КУЛЬТУРАЛЬНОЕ ИССЛЕДОВАНИЕ

Культуральное исследование является высокочувстви­тельным и специфическим методом лабораторной диагности­ки микозов. Его необходимо производить независимо от ре­зультатов микроскопии, так как культуральный метод позво­ляет иногда выявлять возбудителя при отрицательных данных микроскопии; он дает возможность определять род и вид возбудителя и, следовательно, проводить адекватную те­рапию и профилактику заболевания. Особенно полезен культуральный метод для диагностики латентных форм ми­козов, носительства дерматофитов здоровыми людьми.

Перед посевом патологического материала его расщепля­ют на предметном стекле на мелкие кусочки, 5 - 6 из них переносят на поверхность косого агара и располагают на расстоянии 1 - 2 см один от другого.
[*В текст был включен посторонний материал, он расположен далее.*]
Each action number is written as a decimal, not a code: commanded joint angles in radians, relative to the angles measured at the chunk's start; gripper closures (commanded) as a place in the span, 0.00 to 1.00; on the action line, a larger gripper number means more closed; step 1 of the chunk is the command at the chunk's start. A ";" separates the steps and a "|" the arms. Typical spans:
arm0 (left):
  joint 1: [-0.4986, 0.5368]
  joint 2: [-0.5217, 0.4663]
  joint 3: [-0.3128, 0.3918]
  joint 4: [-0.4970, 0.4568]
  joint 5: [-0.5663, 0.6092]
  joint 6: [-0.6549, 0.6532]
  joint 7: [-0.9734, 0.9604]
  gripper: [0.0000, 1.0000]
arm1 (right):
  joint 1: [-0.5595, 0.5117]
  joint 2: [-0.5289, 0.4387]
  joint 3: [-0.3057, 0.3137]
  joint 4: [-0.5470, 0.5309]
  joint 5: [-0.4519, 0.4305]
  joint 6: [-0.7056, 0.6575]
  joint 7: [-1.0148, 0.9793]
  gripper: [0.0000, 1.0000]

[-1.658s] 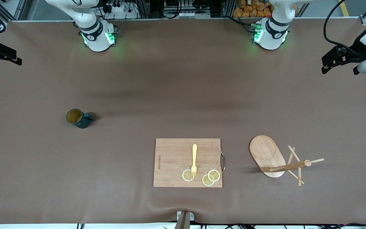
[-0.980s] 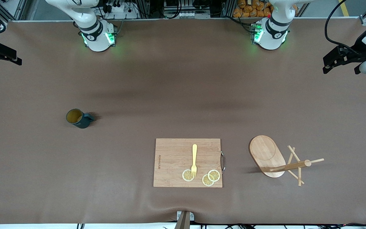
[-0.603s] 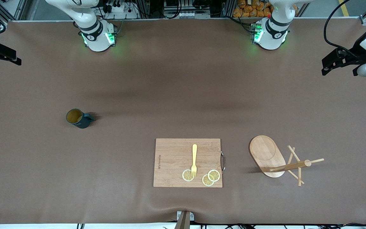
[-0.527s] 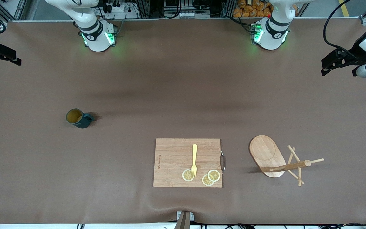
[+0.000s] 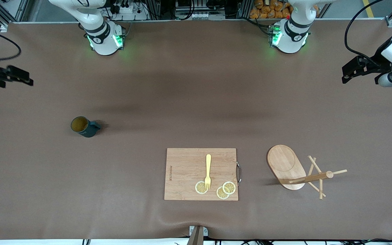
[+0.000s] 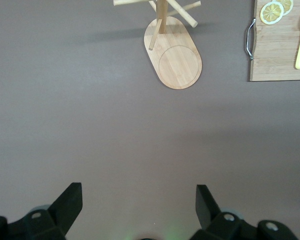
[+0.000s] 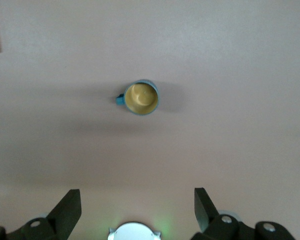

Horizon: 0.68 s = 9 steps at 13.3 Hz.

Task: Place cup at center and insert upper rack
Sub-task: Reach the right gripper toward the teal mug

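The cup (image 5: pixel 83 126) is seen standing upright on the brown table (image 5: pixel 182 95) toward the right arm's end, handle turned toward the table's middle, well apart from the mug stand (image 5: pixel 296 170), which stands nearer the front camera toward the left arm's end. Between them, just beside the stand, a cutting board (image 5: pixel 182 166) is laid out with a yellow fork (image 5: pixel 208 172) and lemon slices (image 5: pixel 216 189). The right gripper (image 5: pixel 20 78) is held high over its end of the table, jaws spread wide and empty, the cup being framed in its wrist view (image 7: pixel 142 97). The left gripper (image 5: pixel 349 69) is likewise held aloft over its own end, wide open and empty, the stand showing in its wrist view (image 6: pixel 173 55). No step appears completed; the reach for the cup is judged to be in hand. A descent over the cup and a grip on its rim or handle would be called for next.
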 commanded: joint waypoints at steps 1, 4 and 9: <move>0.005 0.003 -0.011 -0.011 0.005 0.026 -0.009 0.00 | -0.012 0.002 0.008 -0.103 -0.013 0.106 0.008 0.00; 0.002 0.018 -0.012 -0.015 0.005 0.035 -0.003 0.00 | -0.012 0.098 0.008 -0.123 -0.013 0.197 0.008 0.00; 0.002 0.029 -0.012 -0.046 0.005 0.074 -0.003 0.00 | -0.011 0.250 0.007 -0.126 -0.015 0.329 0.006 0.00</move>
Материалом одной про­бы засевают не менее 2 - 3 пробирок (волосы) или 4 - 5 про­бирок (кожные и ногтевые чешуйки). Для первичной изоля­ции дерматофитов лучше всего пригодны стандартная агари-зированная среда Сабуро с 2 - 4% глюкозы или сусло-агар, содержащие антибиотики (пенициллин 50 мкг/мл + стреп­томицин или биомицин (50 мкг/мл и 200 мкг/мл соответст­венно) и антидрожжевой антибиотик актидон (циклогексамид) 0,1 - 0,5 мг/мл. Актидон не влияет на рост дермато­фитов и подавляет многие плесневые грибы, а также виды Candida и Cryptococcus [Аравийский Р. А., Горшкова Г. И., 1995].
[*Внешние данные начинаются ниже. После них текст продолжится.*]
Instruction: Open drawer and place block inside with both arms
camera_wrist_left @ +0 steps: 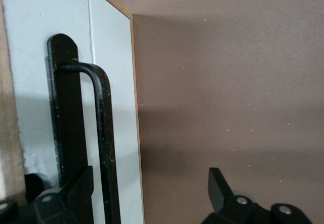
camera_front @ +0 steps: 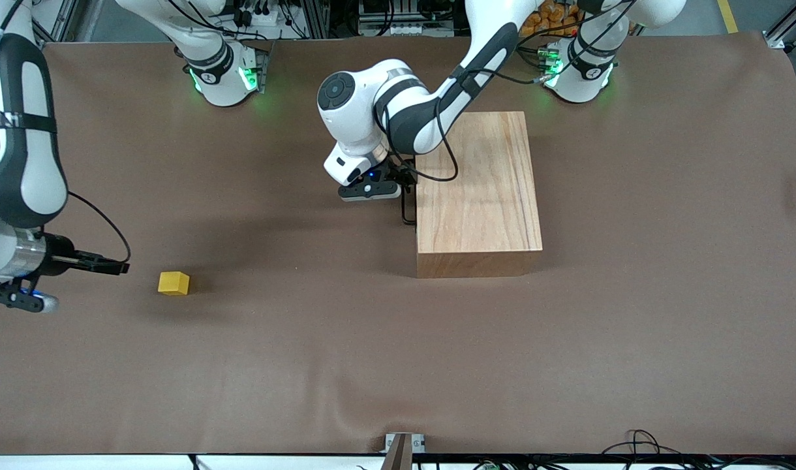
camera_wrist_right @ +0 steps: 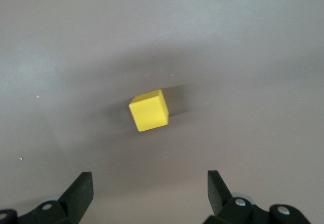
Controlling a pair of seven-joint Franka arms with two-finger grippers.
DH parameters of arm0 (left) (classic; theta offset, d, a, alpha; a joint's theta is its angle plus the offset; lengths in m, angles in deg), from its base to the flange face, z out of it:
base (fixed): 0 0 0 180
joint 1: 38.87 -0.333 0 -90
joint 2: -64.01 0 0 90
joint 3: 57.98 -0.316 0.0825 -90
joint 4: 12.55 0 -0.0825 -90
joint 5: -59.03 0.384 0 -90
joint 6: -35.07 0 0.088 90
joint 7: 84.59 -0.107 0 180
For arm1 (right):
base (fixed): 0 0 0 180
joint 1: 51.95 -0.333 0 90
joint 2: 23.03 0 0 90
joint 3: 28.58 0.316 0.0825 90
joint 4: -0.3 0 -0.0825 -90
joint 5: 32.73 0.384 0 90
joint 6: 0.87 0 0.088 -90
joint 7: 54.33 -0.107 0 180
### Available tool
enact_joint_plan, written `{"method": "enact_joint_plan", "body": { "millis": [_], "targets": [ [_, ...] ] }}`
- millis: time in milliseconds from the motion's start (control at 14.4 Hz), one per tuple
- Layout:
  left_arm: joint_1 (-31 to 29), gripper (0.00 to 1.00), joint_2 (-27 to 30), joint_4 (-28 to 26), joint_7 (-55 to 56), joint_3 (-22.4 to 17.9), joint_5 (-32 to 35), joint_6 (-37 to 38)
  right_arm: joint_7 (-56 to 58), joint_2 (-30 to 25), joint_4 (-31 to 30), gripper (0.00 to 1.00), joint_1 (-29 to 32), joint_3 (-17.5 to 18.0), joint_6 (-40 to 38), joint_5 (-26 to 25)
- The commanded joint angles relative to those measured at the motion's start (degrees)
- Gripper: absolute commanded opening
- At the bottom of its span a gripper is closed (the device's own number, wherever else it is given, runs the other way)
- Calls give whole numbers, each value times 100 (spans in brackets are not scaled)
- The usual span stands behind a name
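Note:
The light-wood box (camera_front: 479,189) stands in the middle of the table. Its drawer is shut, and the white front panel (camera_wrist_left: 114,82) faces the right arm's end. My left gripper (camera_front: 406,186) is at that panel, open (camera_wrist_left: 149,188), with the black bar handle (camera_wrist_left: 104,133) between its fingers, close to one fingertip (camera_wrist_left: 76,188) and not clamped. The yellow block (camera_front: 174,282) lies on the brown cloth toward the right arm's end. My right gripper (camera_front: 107,265) hovers low beside the block, apart from it. In the right wrist view the block (camera_wrist_right: 148,111) lies ahead of the open, empty gripper (camera_wrist_right: 149,186).
Brown cloth (camera_front: 398,359) covers the whole table, with slight wrinkles toward the front camera. The two green-lit arm bases (camera_front: 225,75) (camera_front: 581,68) stand along the table's edge farthest from that camera. A small metal bracket (camera_front: 403,447) and loose cables (camera_front: 639,444) sit at the nearest edge.

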Motion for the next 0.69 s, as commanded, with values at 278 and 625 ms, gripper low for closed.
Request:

Посев производят в боксе над пламенем газовой или спиртовой горелки платиновой петлей, микологическим крючком или лопаточкой из нихрома. Держа пробирку в ле­вой руке, охватывают ее над пламенем горелки, захватывая пробку мизинцем правой руки, которой одновременно дер­жат петлю. Прокаленную докрасна петлю остужают и одно­временно увлажняют прикосновением к поверхности среды в стороне от места предполагаемого посева. Затем берут час­тицу материала и наносят на поверхность агара. Пробирку закрывают пробкой, предварительно обожженной над пламе­нем. Так же производят пересев из пробирки в пробирку.

Аналогичным образом производят посев на чашку Пет­ри. Необходимо, чтобы имеющаяся в ней среда как можно меньше соприкасалась с окружающим воздухом, поэтому крышку следует приподнимать настолько, чтобы в нее сво­бодно могла пройти только петля с патологическим материа­лом.
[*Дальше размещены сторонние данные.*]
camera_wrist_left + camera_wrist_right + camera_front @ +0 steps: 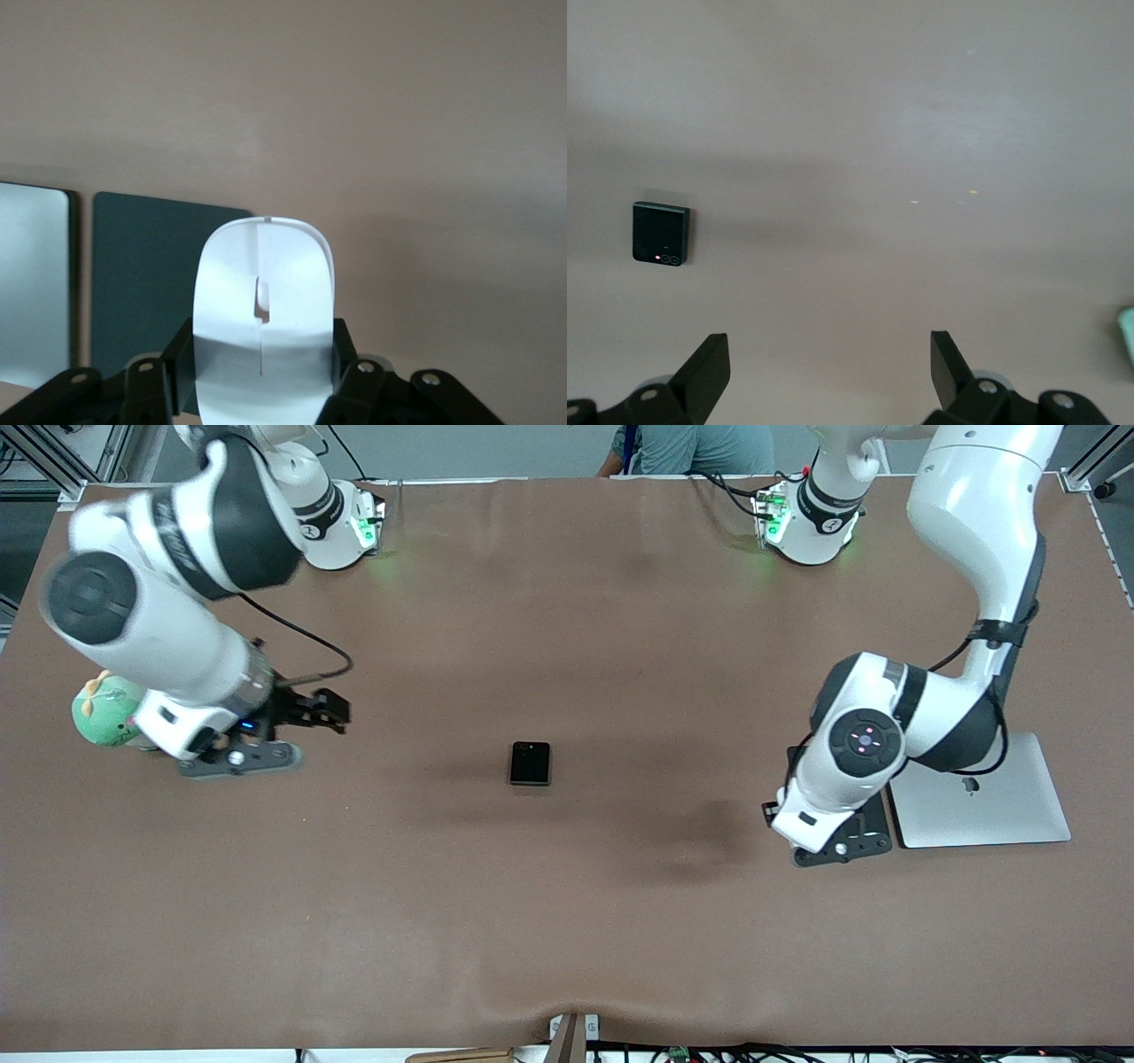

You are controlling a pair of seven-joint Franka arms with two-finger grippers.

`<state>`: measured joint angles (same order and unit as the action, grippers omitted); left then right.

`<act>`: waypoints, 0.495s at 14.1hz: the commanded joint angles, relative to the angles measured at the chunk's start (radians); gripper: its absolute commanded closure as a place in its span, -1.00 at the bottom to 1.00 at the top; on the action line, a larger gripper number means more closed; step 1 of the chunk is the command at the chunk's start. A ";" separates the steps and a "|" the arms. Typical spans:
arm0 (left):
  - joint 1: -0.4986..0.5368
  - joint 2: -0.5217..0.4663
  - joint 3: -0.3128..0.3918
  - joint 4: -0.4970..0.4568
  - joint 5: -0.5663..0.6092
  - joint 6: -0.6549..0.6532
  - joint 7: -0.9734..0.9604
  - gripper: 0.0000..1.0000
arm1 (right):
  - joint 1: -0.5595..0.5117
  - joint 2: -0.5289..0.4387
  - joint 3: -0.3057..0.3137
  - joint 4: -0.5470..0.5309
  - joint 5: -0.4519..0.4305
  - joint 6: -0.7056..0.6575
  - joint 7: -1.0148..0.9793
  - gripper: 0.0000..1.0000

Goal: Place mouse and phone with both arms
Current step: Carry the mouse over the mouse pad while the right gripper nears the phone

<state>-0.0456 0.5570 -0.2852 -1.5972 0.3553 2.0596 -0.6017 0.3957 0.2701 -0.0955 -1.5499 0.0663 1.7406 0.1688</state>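
The white oval mouse [264,301] sits between the fingers of my left gripper [264,350], which is shut on its sides. It is held above the table, partly over the edge of the dark mouse pad [146,283]. In the front view the left arm's hand [828,815] hides the mouse. The small glossy black phone [530,763] lies flat on the brown table near its middle and also shows in the right wrist view as the phone [661,234]. My right gripper [330,713] hangs open and empty toward the right arm's end, apart from the phone; its fingers [709,372] stand wide.
A closed silver laptop [979,797] lies beside the mouse pad at the left arm's end; its edge also shows as the laptop [31,283]. A green plush toy [104,708] sits under the right arm. The brown table [567,921] spreads wide around the phone.
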 commanded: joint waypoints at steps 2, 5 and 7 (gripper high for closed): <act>0.084 -0.046 -0.011 -0.111 0.018 0.027 0.049 0.19 | 0.034 0.125 -0.009 0.016 0.099 0.082 0.003 -1.00; 0.139 -0.045 -0.011 -0.183 0.021 0.095 0.059 0.18 | 0.095 0.231 -0.009 0.016 0.121 0.184 0.024 -1.00; 0.177 -0.045 -0.011 -0.236 0.022 0.180 0.065 0.18 | 0.145 0.282 -0.010 0.016 0.121 0.247 0.096 -1.00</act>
<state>0.0963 0.5521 -0.2848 -1.7464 0.3558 2.1629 -0.5457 0.4909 0.5069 -0.0950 -1.5560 0.1766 1.9562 0.2027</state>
Посевы инкубируют при 22 - 30 °С (лучше всего 28 °С). Появление роста дерматофитов отмечается с 4-го по 12-й день инкубации в точках посева по краям внесенного мате­риала. При отсутствии роста в течение 30 дней результаты культивирования считаются отрицательными. В оптимальных условиях первичные культуры многих дерматофитов можно идентифицировать на 7 - 10-й день после посева, но следить за посевами нужно в течение 20 - 30 дней. Первич­ные культуры растут сравнительно медленно, при появлении роста в первичным посеве необходимо произвести отсев от края колонии на свежую дифференциальную среду для по­лучения чистой культуры, которая будет служить материа­лом для идентификации выделенного дерматофита.